GOAL OF THE EXERCISE:
With the material below, print exactly the lines between the line holding "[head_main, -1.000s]" and the line holding "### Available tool", inclusive. Add nothing else.

PROVIDED DATA:
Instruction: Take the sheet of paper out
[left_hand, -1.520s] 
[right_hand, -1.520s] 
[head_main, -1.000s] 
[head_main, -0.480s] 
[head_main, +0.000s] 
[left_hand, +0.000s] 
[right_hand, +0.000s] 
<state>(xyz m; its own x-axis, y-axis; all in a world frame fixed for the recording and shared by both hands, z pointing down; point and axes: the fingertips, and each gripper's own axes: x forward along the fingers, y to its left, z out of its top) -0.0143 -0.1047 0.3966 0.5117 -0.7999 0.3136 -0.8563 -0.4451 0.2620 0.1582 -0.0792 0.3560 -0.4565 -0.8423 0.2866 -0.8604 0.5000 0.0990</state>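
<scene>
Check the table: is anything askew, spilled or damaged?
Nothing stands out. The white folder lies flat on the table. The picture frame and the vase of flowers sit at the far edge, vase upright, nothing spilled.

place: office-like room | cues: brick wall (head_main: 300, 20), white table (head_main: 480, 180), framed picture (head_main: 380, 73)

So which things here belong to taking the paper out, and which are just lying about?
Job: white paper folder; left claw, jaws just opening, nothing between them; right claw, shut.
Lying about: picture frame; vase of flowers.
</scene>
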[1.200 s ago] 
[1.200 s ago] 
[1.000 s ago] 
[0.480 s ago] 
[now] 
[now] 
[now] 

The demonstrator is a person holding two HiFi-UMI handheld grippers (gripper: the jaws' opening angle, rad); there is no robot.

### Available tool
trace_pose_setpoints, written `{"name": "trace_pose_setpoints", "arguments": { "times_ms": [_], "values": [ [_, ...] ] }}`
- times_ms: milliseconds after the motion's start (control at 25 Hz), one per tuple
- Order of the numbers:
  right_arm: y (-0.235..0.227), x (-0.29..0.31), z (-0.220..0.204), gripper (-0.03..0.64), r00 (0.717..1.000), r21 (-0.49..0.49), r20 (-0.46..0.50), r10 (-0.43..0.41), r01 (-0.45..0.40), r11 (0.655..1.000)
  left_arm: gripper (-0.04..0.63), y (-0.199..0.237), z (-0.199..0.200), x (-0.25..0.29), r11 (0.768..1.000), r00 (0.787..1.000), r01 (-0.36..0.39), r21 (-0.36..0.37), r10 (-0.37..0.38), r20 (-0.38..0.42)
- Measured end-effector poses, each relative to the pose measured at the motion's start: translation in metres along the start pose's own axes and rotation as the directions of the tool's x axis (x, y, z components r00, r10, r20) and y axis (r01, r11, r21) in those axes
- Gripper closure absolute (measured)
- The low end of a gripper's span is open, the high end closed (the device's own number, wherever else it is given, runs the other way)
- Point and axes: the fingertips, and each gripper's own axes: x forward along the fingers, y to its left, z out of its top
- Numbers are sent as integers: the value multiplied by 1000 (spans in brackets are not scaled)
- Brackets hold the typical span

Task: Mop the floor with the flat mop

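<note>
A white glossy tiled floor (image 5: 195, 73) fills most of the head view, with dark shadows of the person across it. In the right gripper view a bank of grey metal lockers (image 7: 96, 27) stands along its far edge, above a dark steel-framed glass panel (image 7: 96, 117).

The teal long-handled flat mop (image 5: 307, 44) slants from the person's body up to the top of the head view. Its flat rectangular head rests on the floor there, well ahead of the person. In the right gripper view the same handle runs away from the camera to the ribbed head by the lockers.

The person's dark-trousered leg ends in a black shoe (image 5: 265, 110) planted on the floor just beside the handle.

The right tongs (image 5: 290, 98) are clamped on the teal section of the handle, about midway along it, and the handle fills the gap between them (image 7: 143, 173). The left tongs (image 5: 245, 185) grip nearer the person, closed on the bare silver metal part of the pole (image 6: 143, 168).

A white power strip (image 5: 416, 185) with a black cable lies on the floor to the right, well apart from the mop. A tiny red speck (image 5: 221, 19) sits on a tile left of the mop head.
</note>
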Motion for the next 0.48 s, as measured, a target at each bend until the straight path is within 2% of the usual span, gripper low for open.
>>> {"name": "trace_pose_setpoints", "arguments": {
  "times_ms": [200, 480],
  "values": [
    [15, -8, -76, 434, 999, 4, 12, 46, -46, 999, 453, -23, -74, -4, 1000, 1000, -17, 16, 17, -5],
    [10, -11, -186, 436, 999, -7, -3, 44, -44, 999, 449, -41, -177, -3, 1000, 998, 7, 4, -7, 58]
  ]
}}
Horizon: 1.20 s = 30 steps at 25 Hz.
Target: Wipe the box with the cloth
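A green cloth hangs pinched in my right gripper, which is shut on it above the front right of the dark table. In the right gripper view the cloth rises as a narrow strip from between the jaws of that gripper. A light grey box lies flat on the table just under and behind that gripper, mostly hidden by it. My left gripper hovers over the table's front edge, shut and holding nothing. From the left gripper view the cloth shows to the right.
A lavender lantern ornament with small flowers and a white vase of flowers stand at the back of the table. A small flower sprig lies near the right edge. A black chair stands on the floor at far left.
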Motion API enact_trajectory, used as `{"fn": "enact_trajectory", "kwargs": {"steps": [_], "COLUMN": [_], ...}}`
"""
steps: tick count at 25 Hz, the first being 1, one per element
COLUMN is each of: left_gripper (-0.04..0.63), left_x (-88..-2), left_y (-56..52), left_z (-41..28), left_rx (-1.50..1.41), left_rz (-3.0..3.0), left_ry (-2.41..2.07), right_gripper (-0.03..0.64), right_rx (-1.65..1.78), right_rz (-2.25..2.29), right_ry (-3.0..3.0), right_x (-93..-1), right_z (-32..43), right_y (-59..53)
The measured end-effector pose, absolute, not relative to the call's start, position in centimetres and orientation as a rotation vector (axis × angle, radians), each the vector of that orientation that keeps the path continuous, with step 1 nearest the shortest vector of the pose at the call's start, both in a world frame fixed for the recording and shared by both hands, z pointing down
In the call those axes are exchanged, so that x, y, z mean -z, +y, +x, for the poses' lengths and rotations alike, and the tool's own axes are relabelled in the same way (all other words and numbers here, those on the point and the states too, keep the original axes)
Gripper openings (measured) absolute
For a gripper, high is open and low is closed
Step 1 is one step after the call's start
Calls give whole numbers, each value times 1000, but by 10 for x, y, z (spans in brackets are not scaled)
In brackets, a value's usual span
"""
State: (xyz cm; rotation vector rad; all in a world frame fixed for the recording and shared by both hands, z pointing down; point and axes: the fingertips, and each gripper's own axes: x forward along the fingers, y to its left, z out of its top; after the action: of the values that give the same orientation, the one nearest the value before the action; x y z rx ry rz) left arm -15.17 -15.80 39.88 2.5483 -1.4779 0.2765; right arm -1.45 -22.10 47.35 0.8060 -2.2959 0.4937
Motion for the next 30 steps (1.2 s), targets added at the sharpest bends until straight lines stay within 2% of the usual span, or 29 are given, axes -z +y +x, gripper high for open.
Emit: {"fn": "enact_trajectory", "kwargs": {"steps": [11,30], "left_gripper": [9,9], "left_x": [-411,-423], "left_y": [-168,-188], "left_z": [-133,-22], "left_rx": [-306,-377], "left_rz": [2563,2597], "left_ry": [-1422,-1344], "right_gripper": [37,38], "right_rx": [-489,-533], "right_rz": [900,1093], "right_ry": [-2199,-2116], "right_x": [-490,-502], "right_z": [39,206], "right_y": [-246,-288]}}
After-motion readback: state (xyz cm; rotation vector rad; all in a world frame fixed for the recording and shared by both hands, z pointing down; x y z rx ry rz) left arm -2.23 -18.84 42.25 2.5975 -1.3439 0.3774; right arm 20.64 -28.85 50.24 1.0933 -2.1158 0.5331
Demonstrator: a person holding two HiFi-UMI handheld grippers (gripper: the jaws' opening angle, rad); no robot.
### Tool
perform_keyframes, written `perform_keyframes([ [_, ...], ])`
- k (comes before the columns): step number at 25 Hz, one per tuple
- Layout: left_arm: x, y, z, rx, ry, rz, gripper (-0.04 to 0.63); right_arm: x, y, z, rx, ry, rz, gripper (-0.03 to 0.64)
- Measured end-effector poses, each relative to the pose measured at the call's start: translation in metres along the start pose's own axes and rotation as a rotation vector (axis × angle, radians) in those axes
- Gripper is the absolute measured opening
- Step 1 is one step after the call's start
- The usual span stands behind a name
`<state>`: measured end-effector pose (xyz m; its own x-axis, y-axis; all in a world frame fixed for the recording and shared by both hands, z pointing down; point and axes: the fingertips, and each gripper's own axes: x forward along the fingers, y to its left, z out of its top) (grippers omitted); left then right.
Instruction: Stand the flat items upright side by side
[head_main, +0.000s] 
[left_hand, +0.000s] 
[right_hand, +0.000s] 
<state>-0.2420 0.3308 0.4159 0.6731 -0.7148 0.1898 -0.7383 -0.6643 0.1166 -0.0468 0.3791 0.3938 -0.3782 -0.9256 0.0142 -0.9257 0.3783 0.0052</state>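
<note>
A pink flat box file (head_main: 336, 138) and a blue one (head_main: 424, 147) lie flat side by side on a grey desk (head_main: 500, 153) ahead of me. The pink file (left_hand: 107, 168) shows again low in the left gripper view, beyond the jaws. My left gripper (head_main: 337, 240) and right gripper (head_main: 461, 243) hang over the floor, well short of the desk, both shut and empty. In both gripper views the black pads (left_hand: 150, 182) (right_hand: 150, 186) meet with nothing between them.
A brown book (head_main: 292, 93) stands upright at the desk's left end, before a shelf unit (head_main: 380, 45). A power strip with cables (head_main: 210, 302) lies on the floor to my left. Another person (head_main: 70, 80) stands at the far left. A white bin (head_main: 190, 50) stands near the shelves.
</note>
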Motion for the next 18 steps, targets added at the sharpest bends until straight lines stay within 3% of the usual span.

ANSWER FOR THE TASK:
[head_main, -1.000s] 
[head_main, -0.480s] 
[head_main, +0.000s] 
[left_hand, +0.000s] 
[right_hand, +0.000s] 
<state>(xyz m; its own x-axis, y-axis; all in a world frame fixed for the recording and shared by both hands, z pointing down; point and axes: the fingertips, and each gripper's own axes: x forward along the fingers, y to its left, z out of its top) -0.0143 -0.1047 0.3966 0.5117 -0.7999 0.3136 -0.8563 -0.4451 0.2620 0.1582 -0.0792 0.3560 -0.4565 -0.8423 0.2866 -0.8604 0.5000 0.0990</state>
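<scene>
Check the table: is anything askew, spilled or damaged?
Nothing stands out. The white folder lies flat on the table. The picture frame and the vase of flowers sit at the far edge, vase upright, nothing spilled.

place: office-like room | cues: brick wall (head_main: 300, 20), white table (head_main: 480, 180), framed picture (head_main: 380, 73)

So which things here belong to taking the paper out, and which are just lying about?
Job: white paper folder; left claw, jaws just opening, nothing between them; right claw, shut.
Lying about: picture frame; vase of flowers.
</scene>
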[1.200 s ago] 
[1.200 s ago] 
[1.000 s ago] 
[0.480 s ago] 
[now] 
[now] 
[now] 

The demonstrator is a person holding two HiFi-UMI handheld grippers (gripper: the jaws' opening angle, rad); there is no robot.

### Available tool

The generated output is now complete.